Performing a query can be as simple as this:

```erlang
{ok, Result} = cqerl:run_query(Client, "SELECT * FROM users;").

% Equivalent to
{ok, Result} = cqerl:run_query(Client, <<"SELECT * FROM users;">>).

% Also equivalent to
{ok, Result} = cqerl:run_query(Client, #cql_query{statement = <<"SELECT * FROM users;">>}).
```

It can also be performed asynchronously using

```erlang
Tag = cqerl:send_query(Client, "SELECT * FROM users;"),
receive
    {result, Tag, Result} ->
        ok
end.
```

In situations where you do not need to wait for the response at all, it's perfectly fine to produce this sort of pattern:

```erlang
{ok, Client} = cqerl:get_client(),
cqerl:send_query(Client, #cql_query{statement="UPDATE secrets SET value = null WHERE id = ?;",
                                    values=[{id, <<"42">>}]}).
```

That is, you can grab a client only the send a query, then you can get rid of it. CQErl will still perform it,
the difference being that no response will be sent back to you.

Here's a rundown of the possible return values

* `SELECT` queries will yield result of type `#cql_result{}` (more details below). 
* Queries that change the database schema will yield result of type `#cql_schema_changed{type, keyspace, table}`
* Other queries will yield `void` if everything worked correctly.
* In any case, errors returned by cassandra in response to a query will be the return value (`{error, Reason}` in the synchronous case, and `{error, Tag, Reason}` in the asynchronous case).

###### `#cql_result{}`

The return value of `SELECT` queries will be a `#cql_result{}` record, which can be used to obtain rows as proplists and fetch more result if available

```erlang
{ok, _SchemaChange} = cqerl:run_query(Client, "CREATE TABLE users(id uuid, name varchar, password varchar);"),
{ok, void} = cqerl:run_query(Client, #cql_query{
    statement = "INSERT INTO users(id, name, password) VALUES(?, ?, ?);",
    values = [
        {id, new},
        {name, "matt"},
        {password, "qwerty"}
    ]
}),
{ok, Result} = cqerl:run_query(Client, "SELECT * FROM users;").

Row = cqerl:head(Result),
Tail = cqerl:tail(Result),
{Row, Tail} = cqerl:next(Result),
1 = cqerl:size(Result),
0 = cqerl:size(Tail),
empty_dataset = cqerl:next(Tail),
[Row] = cqerl:all_rows(Result),

<<"matt">> = proplists:get_value(name, Row),
<<"qwerty">> = proplists:get_value(password, Row).
```

##### Pagination

`#cql_result{}` can also be used to fetch the next page of result, if applicable, synchronously or asynchronously.
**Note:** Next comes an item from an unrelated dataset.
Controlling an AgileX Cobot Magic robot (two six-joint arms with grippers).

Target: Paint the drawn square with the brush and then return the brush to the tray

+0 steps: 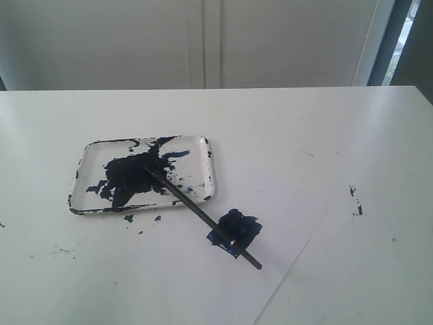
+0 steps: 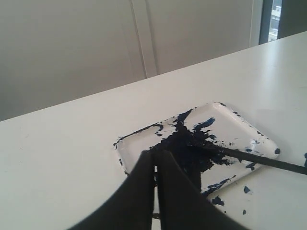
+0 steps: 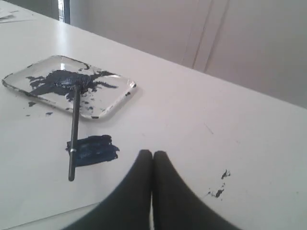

This uses the automatic paging mechanism described [here][10].

```erlang

case cqerl:has_more_pages(Result) of
    true -> {ok, Result2} = cqerl:fetch_more(Result);
    false -> ok
end,

Tag2 = cqerl:fetch_more_async(Result),
receive
    {result, Tag2, Result2} -> ok
end.
```

###### `#cql_schema_changed{}`

`#cql_schema_changed{}` is returned from queries that change the database schema somehow (e.g. `ALTER`, `DROP`, `CREATE`, and so on). It includes:

1. The `type` of change, either `created`, `updated` or `dropped`
2. The name of the `keyspace` where the change happened, as a binary
3. If applicable, the name of `table` on which the change was applied, as a binary

##### Providing options along queries

When performing queries, you can provide more information than just the query statement using the `#cql_query{}` record, which includes the following fields:

1. The query `statement`, as a string or binary
2. `values` for binding variables from the query statement (see next section).
    
3. You can tell CQErl to consider a query `reusable` or not (see below for what that means). By default, it will detect binding variables and consider it reusable if it contains (named or not) any. Queries containing *named* binding variables will be considered reusable no matter what you set `reusable` to. If you explicitely set `reusable` to `false` on a query having positional variable bindings (`?`), you would provide values with in `{Type, Value}` pairs instead of `{Key, Value}`. 
4. You can specify how many rows you want in every result page using the `page_size` (integer) field. The devs at Cassandra recommend a value of 100 (which is the default).
5. You can also specify what `consistency` you want the query to be executed under. Possible values include:

    * `any`
    * `one`       
    * `two`        
    * `three`
    * `quorum`     
    * `all`        
    * `local_quorum`
    * `each_quorum`
    * `local_one`
    
6. In case you want to perform a [lightweight transaction][4] using `INSERT` or `UPDATE`, you can also specify the `serial_consistency` that will be use when performing it. Possible values are:

    * `serial`
    * `local_serial`
    
##### Variable bindings

In the `#cql_query{}` record, you can provide `values` as a `proplists` or `map`, where the keys are all **atoms** and match the column names or binding variable names in the statement, in **lowercase**.

Example:

```erlang
% Deriving the value key from the column name
#cql_query{statement="SELECT * FROM table1 WHERE id = ?", values=[{id, SomeId}]},

% Explicitly providing a binding variable name
#cql_query{statement="SELECT * FROM table1 WHERE id = :id_value", values=[{id_value, SomeId}]},
```

Special cases include: 

- providing `TTL` and `TIMESTAMP` option in statements, in which case the proplist key would be `[ttl]` and `[timestamp]` respectively. Note that, while values for a column of type `timestamp` are provided in **milliseconds**, a value for the `TIMESTAMP` option is expected in **microseconds**.
- `UPDATE keyspace SET set = set + ? WHERE id = 1;`. The name for this variable binding is `set`, the name of the column, and it's expected to be an erlang **list** of values.
- `UPDATE keyspace SET list = list + ? WHERE id = 1;`. The name for this variable binding is `list`, the name of the column, and it's expected to be an erlang **list** of values.
- `UPDATE keyspace SET map[?] = 1 WHERE id = 1;`. The name for this variable binding is `key(map)`, where `map` is the name of the column.
- `UPDATE keyspace SET map['key'] = ? WHERE id = 1;`. The name for this variable binding is `value(map)`, where `map` is the name of the column.
- `UPDATE keyspace SET list[?] = 1 WHERE id = 1;`. The name for this variable binding is `idx(list)`, where `list` is the name of the column.
- `SELECT * FROM keyspace LIMIT ?`. The name for the `LIMIT` variable is `[limit]`.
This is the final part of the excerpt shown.